INPUT DATA ▸

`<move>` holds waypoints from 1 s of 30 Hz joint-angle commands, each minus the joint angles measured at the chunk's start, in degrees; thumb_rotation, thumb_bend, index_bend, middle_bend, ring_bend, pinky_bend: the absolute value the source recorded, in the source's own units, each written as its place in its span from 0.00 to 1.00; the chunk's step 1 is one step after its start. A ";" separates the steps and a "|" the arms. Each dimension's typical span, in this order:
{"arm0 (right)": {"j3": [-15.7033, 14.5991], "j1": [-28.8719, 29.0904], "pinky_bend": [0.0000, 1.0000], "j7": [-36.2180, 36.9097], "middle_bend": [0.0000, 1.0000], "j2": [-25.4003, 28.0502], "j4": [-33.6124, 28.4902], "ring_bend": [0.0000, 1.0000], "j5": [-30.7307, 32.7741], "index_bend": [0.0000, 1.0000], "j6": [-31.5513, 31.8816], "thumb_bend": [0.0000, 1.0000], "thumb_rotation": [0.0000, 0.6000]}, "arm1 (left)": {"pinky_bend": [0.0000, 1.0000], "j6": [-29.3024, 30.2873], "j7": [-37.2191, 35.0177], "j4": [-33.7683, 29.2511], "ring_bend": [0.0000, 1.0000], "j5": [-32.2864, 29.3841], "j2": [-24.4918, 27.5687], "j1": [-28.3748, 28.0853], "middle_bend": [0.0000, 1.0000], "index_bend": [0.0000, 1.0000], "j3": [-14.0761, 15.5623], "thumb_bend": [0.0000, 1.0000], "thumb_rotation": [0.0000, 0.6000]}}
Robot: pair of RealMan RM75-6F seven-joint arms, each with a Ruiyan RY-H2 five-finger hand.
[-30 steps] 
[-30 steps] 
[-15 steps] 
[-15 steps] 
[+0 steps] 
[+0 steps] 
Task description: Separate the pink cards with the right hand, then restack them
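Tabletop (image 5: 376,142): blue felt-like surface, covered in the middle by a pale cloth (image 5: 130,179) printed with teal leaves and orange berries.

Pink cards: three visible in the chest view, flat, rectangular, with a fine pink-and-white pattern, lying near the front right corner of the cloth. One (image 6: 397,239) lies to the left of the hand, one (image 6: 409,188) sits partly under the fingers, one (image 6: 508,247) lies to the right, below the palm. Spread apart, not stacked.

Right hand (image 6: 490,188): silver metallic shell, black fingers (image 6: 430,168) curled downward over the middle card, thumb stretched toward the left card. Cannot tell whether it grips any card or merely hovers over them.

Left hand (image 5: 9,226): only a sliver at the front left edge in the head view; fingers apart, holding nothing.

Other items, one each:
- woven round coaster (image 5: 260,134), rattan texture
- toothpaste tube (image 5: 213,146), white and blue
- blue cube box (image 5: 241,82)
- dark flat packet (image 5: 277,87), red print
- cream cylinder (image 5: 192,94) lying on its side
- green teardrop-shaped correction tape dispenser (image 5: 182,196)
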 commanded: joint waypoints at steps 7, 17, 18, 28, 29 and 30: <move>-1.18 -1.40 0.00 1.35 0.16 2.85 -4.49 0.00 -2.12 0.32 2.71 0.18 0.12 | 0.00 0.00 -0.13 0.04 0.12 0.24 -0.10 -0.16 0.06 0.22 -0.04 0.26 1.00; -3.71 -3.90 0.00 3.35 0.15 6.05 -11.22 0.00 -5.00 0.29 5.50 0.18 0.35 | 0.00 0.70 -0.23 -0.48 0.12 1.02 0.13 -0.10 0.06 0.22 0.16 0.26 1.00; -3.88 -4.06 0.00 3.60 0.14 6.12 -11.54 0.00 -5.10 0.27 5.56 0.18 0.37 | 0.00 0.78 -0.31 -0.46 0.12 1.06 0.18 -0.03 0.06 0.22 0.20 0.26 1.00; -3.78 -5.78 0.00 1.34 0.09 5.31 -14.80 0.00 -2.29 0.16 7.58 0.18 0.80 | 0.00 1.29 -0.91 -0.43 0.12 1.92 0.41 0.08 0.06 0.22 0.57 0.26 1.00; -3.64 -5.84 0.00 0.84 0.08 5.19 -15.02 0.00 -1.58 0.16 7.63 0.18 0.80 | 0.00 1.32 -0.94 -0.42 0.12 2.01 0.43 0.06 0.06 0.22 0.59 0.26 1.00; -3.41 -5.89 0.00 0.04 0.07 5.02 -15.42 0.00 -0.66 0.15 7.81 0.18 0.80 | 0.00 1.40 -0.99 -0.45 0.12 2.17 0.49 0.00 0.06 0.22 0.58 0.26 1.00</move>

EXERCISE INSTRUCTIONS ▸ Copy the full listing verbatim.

ANSWER AREA ▸
`<move>` holds waypoints from 1 s of 30 Hz joint-angle commands, each minus the joint angles measured at the chunk's start, in degrees; thumb_rotation, thumb_bend, index_bend, middle_bend, ring_bend, pinky_bend: the absolute value the source recorded, in the source's own units, each written as its place in its span from 0.00 to 1.00; the chunk's step 1 is one step after its start. A ";" separates the steps and a "|" the arms. Each dimension's typical span, in this order:
{"arm0 (right)": {"j3": [-15.7033, 14.5991], "j1": [-28.8719, 29.0904], "pinky_bend": [0.0000, 1.0000], "j7": [-36.2180, 36.9097], "middle_bend": [0.0000, 1.0000], "j2": [-25.4003, 28.0502], "j4": [-33.6124, 28.4902], "ring_bend": [0.0000, 1.0000], "j5": [-30.7307, 32.7741], "index_bend": [0.0000, 1.0000], "j6": [-31.5513, 31.8816], "thumb_bend": [0.0000, 1.0000], "thumb_rotation": [0.0000, 0.6000]}, "arm1 (left)": {"pinky_bend": [0.0000, 1.0000], "j6": [-29.3024, 30.2873], "j7": [-37.2191, 35.0177], "j4": [-33.7683, 29.2511], "ring_bend": [0.0000, 1.0000], "j5": [-32.2864, 29.3841], "j2": [-24.4918, 27.5687], "j1": [-28.3748, 28.0853], "middle_bend": [0.0000, 1.0000], "index_bend": [0.0000, 1.0000], "j3": [-14.0761, 15.5623], "thumb_bend": [0.0000, 1.0000], "thumb_rotation": [0.0000, 0.6000]}}
Robot: pair of RealMan RM75-6F seven-joint arms, each with a Ruiyan RY-H2 five-finger hand.
[-30 steps] 
[-30 steps] 
[-15 steps] 
[-15 steps] 
[+0 steps] 
[+0 steps] 
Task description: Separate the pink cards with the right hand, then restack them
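Tabletop (image 5: 376,142): blue felt-like surface, covered in the middle by a pale cloth (image 5: 130,179) printed with teal leaves and orange berries.

Pink cards: three visible in the chest view, flat, rectangular, with a fine pink-and-white pattern, lying near the front right corner of the cloth. One (image 6: 397,239) lies to the left of the hand, one (image 6: 409,188) sits partly under the fingers, one (image 6: 508,247) lies to the right, below the palm. Spread apart, not stacked.

Right hand (image 6: 490,188): silver metallic shell, black fingers (image 6: 430,168) curled downward over the middle card, thumb stretched toward the left card. Cannot tell whether it grips any card or merely hovers over them.

Left hand (image 5: 9,226): only a sliver at the front left edge in the head view; fingers apart, holding nothing.

Other items, one each:
- woven round coaster (image 5: 260,134), rattan texture
- toothpaste tube (image 5: 213,146), white and blue
- blue cube box (image 5: 241,82)
- dark flat packet (image 5: 277,87), red print
- cream cylinder (image 5: 192,94) lying on its side
- green teardrop-shaped correction tape dispenser (image 5: 182,196)
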 commanded: joint waypoints at steps 7, 17, 18, 28, 29 and 30: <move>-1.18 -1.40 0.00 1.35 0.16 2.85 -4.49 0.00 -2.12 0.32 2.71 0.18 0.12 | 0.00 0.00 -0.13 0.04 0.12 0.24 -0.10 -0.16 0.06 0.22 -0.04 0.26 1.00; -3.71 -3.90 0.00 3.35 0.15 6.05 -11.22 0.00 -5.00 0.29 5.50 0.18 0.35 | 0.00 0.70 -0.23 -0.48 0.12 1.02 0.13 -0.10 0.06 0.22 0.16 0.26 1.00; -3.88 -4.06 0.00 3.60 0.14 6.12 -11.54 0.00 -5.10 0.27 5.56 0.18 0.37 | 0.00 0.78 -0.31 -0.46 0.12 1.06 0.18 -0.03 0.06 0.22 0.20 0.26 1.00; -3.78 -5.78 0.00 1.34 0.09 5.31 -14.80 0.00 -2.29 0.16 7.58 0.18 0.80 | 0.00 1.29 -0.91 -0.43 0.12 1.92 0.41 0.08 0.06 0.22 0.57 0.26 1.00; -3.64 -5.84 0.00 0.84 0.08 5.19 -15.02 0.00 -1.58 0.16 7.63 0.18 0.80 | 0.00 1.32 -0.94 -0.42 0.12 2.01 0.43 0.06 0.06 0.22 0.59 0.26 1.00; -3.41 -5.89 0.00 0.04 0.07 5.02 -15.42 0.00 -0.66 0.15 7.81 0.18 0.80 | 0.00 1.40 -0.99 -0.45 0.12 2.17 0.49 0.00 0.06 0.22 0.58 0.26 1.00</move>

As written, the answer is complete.